A conversation with Policy.
Percussion Lab: Can you give us some background on how you started producing, maybe up to landing on Rush Hour?
Policy: I started messing around with making beats around late 2007. At the time, I had just started a temp legal job at a Wall Street bank in order to support my wife and newborn son, and making music late at night became my sole creative outlet. Going back to work in an office was difficult because I had given up the big law firm life four years before that, to pursue my own solo law practice as well as filmmaking, both of which I did with a fellow lawyer/filmmaker buddy of mine. Fortunately, at the bank, I met a colleague who was exploring music production, and soon enough, we were sharing our latest tracks with each other, sneaking every opportunity to talk about music and Craigslist gear finds. I still had a traditional band mindset though, using the guitar and keyboard to produce “songs”. Well, one day, my colleague introduced me to Burial's album “Untrue”. I didn't have a strong reaction at first, but then I started to become obsessed with it. That album became my soundtrack for the next half year. Everything I made after that point was part of my attempt to unlock some secret about what I was hearing. I've been a musician all my life, but you could say that Burial was my entry point into making electronic music with any level of intentionality.
In late 2009, I started putting my music up on Soundcloud, and soon after, I got two tracks signed to Car Crash Set, which were released in summer 2010. Shortly after that release, I emailed Rush Hour and they responded enthusiastically.
PL: So you have two kids; how does that affect or not affect your production/performing/ability to absorb influences/stay current (if that's even relevant to you or in general)?
Policy: It might seem difficult to do what I'm doing while raising two kids, but honestly I don't know that it's more difficult than what everyone else I know is doing: holding down a day job, trying to have a social life, etc. Right now, my day job is taking care of my boys, and when I go out to events or stay up late at night working on a track, I've got the same considerations everyone else has – How am I going to get through tomorrow? If anything, having kids helps to keep it all in perspective. I don't get distracted by the latest 'free download by so-and-so' when my youngest is screaming at me to play with him. The question of absorbing influences is a good question though. Since I only started producing after our first child was born, I'm accustomed to having a limited amount of time to actually listen to music, but that's what has worked for me to this point. And I'm not sure how different that is for other people. It's true that raising kids can be all-consuming, but it also means I have more moments throughout the day where I can just reflect on what I'm doing musically, without the pressure of a boss hovering over me. I think a lot of stay-at-home parents might agree that we live for those moments. For some, it might be the chance to watch a show on Hulu. For me, it's the chance to review what I've been working on.

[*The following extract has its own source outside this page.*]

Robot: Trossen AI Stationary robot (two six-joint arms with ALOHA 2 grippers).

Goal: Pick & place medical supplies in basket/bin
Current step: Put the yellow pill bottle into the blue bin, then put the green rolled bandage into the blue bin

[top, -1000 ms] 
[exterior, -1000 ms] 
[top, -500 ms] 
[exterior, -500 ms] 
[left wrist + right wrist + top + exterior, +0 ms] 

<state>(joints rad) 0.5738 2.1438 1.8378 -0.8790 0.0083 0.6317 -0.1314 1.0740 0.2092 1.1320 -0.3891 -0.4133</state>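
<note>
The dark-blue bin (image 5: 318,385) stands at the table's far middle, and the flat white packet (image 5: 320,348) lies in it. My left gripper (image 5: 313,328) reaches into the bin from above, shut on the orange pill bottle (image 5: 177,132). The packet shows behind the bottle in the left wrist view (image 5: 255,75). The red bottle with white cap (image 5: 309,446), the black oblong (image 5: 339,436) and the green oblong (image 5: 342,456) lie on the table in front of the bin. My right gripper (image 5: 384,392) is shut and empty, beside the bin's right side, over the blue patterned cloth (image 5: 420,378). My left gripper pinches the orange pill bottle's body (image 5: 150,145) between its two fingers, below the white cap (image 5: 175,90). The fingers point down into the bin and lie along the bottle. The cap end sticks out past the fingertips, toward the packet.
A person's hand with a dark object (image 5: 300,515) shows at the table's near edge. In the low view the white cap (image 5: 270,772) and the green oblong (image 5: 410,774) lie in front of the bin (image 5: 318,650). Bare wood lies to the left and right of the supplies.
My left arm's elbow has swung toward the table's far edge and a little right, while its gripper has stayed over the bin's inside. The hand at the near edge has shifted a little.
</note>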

PL: In the context of the contemporary music industry, does this constitute a job? How do you navigate this landscape?
Policy: Making music hasn't become a 'job' yet. I do dream about it becoming a self-sustaining endeavor though. We'll see how things go :)
PL: Your facebook page states that you make ' white-collar, corporate casual, electronic music.' How do you balance that statement with the undeniable fact that your output is body-moving, and dancefloor oriented?

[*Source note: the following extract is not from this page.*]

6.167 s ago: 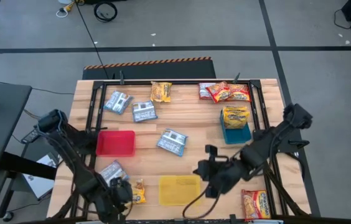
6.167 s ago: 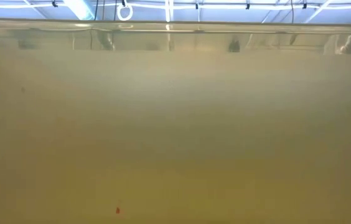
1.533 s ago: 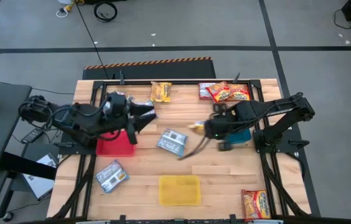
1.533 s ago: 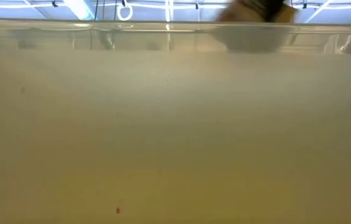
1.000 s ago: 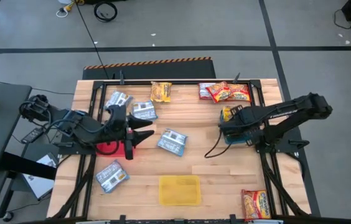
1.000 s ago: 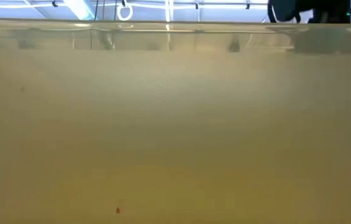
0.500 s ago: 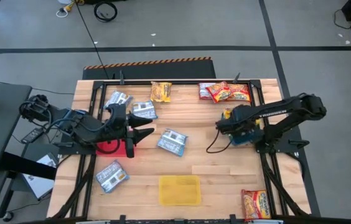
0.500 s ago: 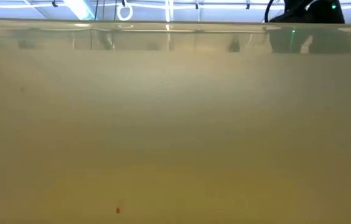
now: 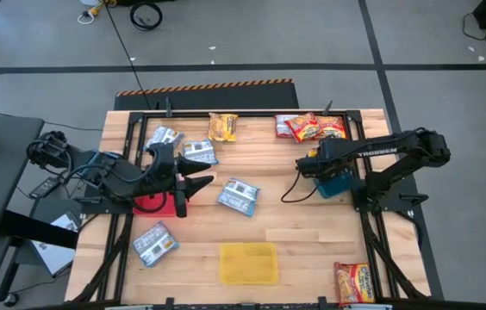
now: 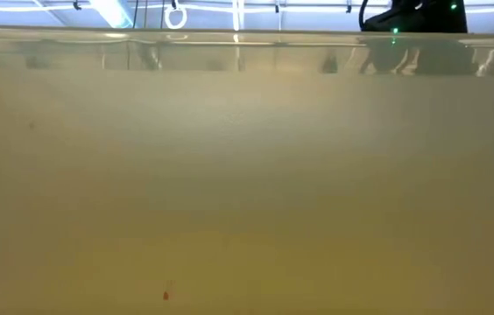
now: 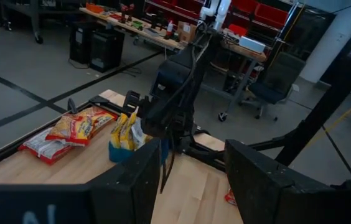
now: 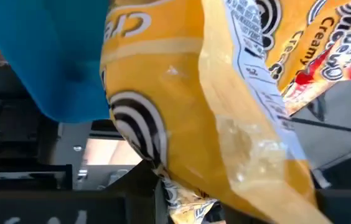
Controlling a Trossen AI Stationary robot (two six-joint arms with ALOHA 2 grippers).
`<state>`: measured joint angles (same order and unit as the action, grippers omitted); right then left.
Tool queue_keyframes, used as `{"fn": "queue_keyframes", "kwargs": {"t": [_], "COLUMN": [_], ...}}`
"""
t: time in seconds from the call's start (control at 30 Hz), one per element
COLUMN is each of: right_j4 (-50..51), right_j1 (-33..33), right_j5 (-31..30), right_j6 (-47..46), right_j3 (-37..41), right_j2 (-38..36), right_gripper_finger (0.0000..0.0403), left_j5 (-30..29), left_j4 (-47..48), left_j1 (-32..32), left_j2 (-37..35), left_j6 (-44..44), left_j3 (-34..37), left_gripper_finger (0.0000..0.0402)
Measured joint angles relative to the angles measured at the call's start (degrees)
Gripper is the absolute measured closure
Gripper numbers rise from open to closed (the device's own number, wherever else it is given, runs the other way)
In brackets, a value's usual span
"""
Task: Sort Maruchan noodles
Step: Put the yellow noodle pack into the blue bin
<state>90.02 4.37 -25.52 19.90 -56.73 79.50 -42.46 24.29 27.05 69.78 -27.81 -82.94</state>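
Noodle packets lie scattered on the wooden table: blue-and-white ones (image 9: pixel 198 153) (image 9: pixel 239 195) (image 9: pixel 154 243), a yellow-orange one (image 9: pixel 222 127), and red ones (image 9: pixel 312 127) at the far edge. My right gripper (image 9: pixel 305 165) hangs low at the blue tray (image 9: pixel 338 184), open. Two yellow packets (image 11: pixel 126 132) stand in that tray. One yellow packet (image 12: pixel 213 106) fills the right wrist view beside the tray's blue wall (image 12: pixel 45 68). My left gripper (image 9: pixel 193 185) is open and holds nothing, hovering at the right edge of the red tray (image 9: pixel 150 205). My right gripper stands close against the yellow packet (image 12: pixel 238 143) that leans in the blue tray. The packet covers the fingers in the wrist view, so I cannot tell whether a finger touches it.
A yellow tray (image 9: pixel 248 263) sits at the near edge, and its wall (image 10: pixel 247 175) blocks nearly all of the low view. Another red-and-yellow packet (image 9: pixel 353 282) lies at the near right corner. A black frame (image 9: pixel 252 114) runs around the table. Bare wood (image 9: pixel 286 220) lies mid-table.
My right gripper carried a yellow packet from the table's middle to the blue tray, stayed low there, then shifted slightly toward the table's left. The packet no longer shows at its tip from above. My left arm has kept still.
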Motion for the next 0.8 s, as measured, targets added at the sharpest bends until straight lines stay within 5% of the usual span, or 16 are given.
{"fn": "queue_keyframes", "kwargs": {"t": [0.57,0.8], "right_j4": [-14.02,-4.22], "right_j1": [2.9,2.87], "right_j5": [18.84,17.65], "right_j6": [-12.79,-13.57], "right_j3": [3.78,-4.53], "right_j2": [0.05,0.07], "right_gripper_finger": [0.0297,0.0297], "left_j5": [1.66,1.64], "left_j4": [-0.43,-0.42], "left_j1": [-1.14,-1.33], "left_j2": [2.6,2.6], "left_j6": [-1.88,-1.6], "left_j3": [0.0,0.0], "left_gripper_finger": [0.0221,0.0221]}}
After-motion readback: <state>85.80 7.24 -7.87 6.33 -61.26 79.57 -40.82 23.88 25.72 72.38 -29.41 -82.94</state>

Policy: Well, I never thought of myself as making, or capable of making, truly danceable music, so 'corporate casual' was sort of a safe, tongue-in-cheek way to describe my work. I mean, for a couple years, I was basically listening only to music that was digestable in a crowded subway train and at the office. House or techno just isn't very conducive to navigating in those environments :) It wasn't until I quit my job and started staying home that I started to intentionally make interesting, yet danceable tunes, which is still an ongoing quest.

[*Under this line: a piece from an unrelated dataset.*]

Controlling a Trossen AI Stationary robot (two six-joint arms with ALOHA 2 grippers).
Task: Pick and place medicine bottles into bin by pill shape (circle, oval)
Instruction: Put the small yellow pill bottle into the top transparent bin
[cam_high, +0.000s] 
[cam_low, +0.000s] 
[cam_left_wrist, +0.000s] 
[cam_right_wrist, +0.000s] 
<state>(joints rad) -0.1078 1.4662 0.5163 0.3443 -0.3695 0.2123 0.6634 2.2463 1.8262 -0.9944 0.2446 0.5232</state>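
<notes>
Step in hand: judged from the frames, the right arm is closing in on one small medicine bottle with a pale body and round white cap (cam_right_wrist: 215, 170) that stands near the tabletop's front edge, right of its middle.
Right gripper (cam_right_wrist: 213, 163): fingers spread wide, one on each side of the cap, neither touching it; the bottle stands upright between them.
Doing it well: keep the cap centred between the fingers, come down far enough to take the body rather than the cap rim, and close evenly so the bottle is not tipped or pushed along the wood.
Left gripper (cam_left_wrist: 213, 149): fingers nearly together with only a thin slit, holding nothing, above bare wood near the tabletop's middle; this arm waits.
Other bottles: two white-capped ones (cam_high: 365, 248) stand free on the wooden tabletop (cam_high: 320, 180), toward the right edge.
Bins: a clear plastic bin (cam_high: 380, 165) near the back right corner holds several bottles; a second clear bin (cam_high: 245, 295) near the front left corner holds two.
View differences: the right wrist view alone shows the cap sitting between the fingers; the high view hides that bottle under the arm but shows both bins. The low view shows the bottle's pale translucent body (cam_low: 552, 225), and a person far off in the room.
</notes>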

PL: What are your goals as a musician? I.e., why are you doing this?
Policy: I don't have any very specific goals except that I want to keep progressing as a musician to the point that it becomes easier for me to put ideas down any which way I want. It's tough because I've found as I've progressed in my production skills, you can't help but notice what others are doing, and there's always the temptation to compare yourself and wonder if you're doing things wrong. These days, I'm pretty selective about what I listen to, out of necessity really, but it works to the extent that I need to be in a vacuum to be free to do my thing. Do I want my music to be relevant? Of course. With my album release, though, I'd say that it's already fulfilled a large part of my musical dream, which was to have an LP out. I'm finding that it also gives me some freedom to not worry about whether someone will hear my music now, and enables me to focus on making good tunes. I can't deny there is the urge to be heard by more and more people, but that probably goes without saying about anyone who has submitted demos anywhere.
PL: What role does dj'ing play in your life/creative process?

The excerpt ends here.